WHAT THE TASK ASKS.
Search the data for the word "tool" and copy every line where it occurs.

DATA.

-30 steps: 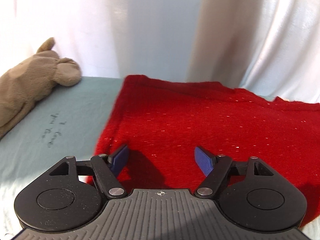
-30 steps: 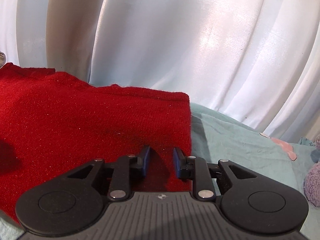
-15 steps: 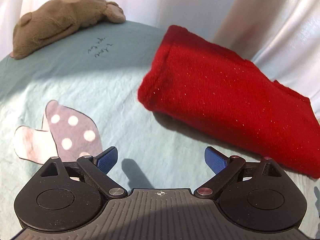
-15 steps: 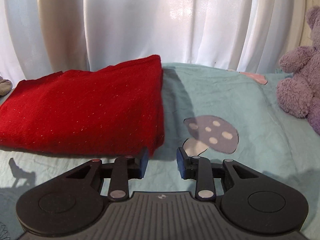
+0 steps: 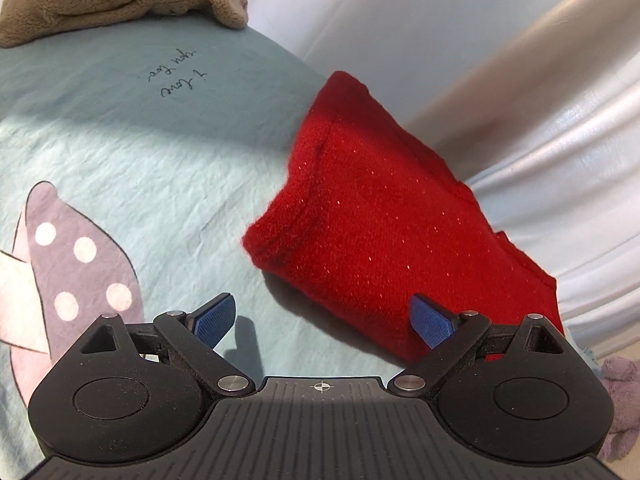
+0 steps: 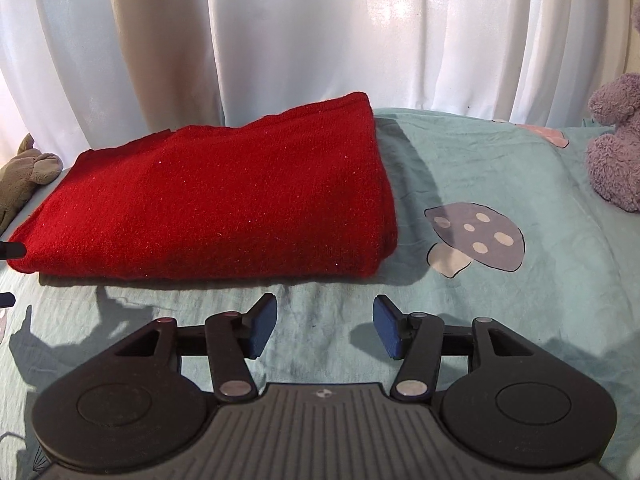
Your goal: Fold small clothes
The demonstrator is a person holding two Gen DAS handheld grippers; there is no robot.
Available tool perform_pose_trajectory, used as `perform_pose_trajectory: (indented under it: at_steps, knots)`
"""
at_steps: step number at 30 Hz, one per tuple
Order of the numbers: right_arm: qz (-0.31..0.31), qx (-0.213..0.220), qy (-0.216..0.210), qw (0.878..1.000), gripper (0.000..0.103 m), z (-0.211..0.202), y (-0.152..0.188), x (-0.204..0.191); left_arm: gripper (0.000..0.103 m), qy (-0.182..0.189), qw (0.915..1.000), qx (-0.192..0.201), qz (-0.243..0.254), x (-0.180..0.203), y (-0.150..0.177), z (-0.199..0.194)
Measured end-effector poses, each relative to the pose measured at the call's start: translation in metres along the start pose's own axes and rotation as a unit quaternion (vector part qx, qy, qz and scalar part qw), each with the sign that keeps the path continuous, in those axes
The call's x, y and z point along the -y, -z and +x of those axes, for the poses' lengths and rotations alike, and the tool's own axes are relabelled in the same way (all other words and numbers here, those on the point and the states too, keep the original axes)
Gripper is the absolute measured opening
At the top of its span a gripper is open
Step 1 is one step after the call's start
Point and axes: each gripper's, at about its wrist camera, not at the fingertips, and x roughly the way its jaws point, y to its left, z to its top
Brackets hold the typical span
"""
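The red knit garment [image 6: 224, 196] lies folded, apparently finished, on the bed sheet [image 6: 500, 168], so the left gripper [image 5: 324, 320] gapes wide and empty while the right gripper [image 6: 324, 328], its fingers just opening, holds nothing.

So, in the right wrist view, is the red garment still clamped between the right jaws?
No: the right gripper stands open over the bare teal sheet, with the folded red garment lying apart beyond it.

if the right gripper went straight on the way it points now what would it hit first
Probably the teal bedsheet: the right gripper points down at bare sheet, jaws open and empty. The folded red knit garment lies just beyond; depth is unclear.
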Motion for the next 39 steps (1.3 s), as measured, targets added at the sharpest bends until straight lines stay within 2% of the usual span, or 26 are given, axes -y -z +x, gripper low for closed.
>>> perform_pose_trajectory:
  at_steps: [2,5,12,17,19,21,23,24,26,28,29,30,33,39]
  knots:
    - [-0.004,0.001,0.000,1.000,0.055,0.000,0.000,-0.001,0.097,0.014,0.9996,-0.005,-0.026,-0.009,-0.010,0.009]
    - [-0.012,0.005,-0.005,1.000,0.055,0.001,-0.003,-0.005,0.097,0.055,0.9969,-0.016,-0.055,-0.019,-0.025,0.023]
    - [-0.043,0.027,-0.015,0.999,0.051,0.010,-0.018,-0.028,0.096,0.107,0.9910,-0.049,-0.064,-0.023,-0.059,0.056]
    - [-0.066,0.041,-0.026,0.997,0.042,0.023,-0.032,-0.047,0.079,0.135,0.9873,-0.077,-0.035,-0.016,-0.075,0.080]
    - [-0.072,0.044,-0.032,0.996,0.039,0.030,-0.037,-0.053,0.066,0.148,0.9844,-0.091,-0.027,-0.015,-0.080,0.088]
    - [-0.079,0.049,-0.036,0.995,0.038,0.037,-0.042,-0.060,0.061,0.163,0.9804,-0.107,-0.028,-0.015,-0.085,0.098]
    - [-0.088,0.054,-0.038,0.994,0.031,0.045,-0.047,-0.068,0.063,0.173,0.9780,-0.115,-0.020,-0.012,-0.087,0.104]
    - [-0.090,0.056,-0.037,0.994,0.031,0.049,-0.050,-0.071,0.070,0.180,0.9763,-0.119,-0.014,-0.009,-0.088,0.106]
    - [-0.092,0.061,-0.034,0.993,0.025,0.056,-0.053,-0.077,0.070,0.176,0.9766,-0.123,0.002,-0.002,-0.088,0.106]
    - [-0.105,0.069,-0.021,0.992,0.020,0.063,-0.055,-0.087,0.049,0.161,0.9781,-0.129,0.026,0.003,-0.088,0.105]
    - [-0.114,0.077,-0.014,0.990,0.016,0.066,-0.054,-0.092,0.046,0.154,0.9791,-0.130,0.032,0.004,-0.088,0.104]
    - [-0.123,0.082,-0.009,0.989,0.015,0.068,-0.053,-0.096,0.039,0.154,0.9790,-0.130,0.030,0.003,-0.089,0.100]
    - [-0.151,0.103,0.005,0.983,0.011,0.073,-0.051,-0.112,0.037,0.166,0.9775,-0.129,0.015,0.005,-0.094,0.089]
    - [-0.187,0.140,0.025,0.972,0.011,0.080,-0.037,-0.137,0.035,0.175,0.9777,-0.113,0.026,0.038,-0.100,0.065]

ANSWER BELOW.
Available tool perform_pose_trajectory, used as `perform_pose_trajectory: (indented under it: at_steps, knots)`
The call's x, y and z point along the -y, -z and +x of those axes, for the poses' lengths and rotations alike, and the tool's own axes are relabelled in the same way (all other words and numbers here, those on the point and the states too, keep the original axes)

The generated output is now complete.